→ The problem:
Reproduce every line in the material below that holds "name".

→ Data provided:
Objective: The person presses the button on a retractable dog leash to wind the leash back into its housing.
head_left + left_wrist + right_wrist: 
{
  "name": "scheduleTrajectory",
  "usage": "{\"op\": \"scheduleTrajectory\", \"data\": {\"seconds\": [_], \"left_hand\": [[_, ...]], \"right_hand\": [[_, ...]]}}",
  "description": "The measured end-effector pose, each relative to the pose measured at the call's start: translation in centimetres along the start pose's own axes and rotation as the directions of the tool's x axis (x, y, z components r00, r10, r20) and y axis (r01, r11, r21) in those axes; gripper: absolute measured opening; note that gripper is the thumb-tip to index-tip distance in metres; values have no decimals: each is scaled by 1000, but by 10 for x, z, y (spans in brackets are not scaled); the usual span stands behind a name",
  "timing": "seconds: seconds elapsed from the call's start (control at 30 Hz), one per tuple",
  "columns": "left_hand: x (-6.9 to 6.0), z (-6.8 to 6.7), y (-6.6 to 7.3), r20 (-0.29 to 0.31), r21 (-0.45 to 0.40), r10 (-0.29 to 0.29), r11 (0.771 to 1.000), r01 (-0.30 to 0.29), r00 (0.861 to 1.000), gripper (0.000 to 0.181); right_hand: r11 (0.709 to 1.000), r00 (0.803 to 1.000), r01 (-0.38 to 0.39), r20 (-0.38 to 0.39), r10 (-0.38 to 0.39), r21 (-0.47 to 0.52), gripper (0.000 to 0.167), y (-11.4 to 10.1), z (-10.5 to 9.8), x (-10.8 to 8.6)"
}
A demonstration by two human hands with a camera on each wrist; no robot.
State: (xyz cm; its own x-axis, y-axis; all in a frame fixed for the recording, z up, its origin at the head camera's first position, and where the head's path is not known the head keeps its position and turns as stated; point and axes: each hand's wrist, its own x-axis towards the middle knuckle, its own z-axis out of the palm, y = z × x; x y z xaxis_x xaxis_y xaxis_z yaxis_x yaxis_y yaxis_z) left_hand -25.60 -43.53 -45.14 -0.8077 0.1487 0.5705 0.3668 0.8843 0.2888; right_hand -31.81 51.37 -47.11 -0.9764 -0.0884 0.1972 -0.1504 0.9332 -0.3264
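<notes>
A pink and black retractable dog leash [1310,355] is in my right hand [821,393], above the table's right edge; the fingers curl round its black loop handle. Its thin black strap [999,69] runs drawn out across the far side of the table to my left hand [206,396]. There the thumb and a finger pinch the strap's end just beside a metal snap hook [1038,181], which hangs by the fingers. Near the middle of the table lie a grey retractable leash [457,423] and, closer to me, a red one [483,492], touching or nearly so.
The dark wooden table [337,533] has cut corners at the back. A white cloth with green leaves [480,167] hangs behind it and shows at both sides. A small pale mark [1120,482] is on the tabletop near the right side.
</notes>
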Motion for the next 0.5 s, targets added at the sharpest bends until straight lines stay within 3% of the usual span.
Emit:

→ Written solution:
  "name": "scheduleTrajectory",
  "description": "The measured end-effector pose, each relative to the pose measured at the call's start: translation in centimetres along the start pose's own axes and rotation as the directions of the tool's x axis (x, y, z components r00, r10, r20) and y axis (r01, r11, r21) in those axes; gripper: absolute measured opening; note that gripper is the thumb-tip to index-tip distance in metres; values have no decimals: each is scaled by 1000, but by 10 for x, z, y (spans in brackets are not scaled); the usual span stands behind a name",

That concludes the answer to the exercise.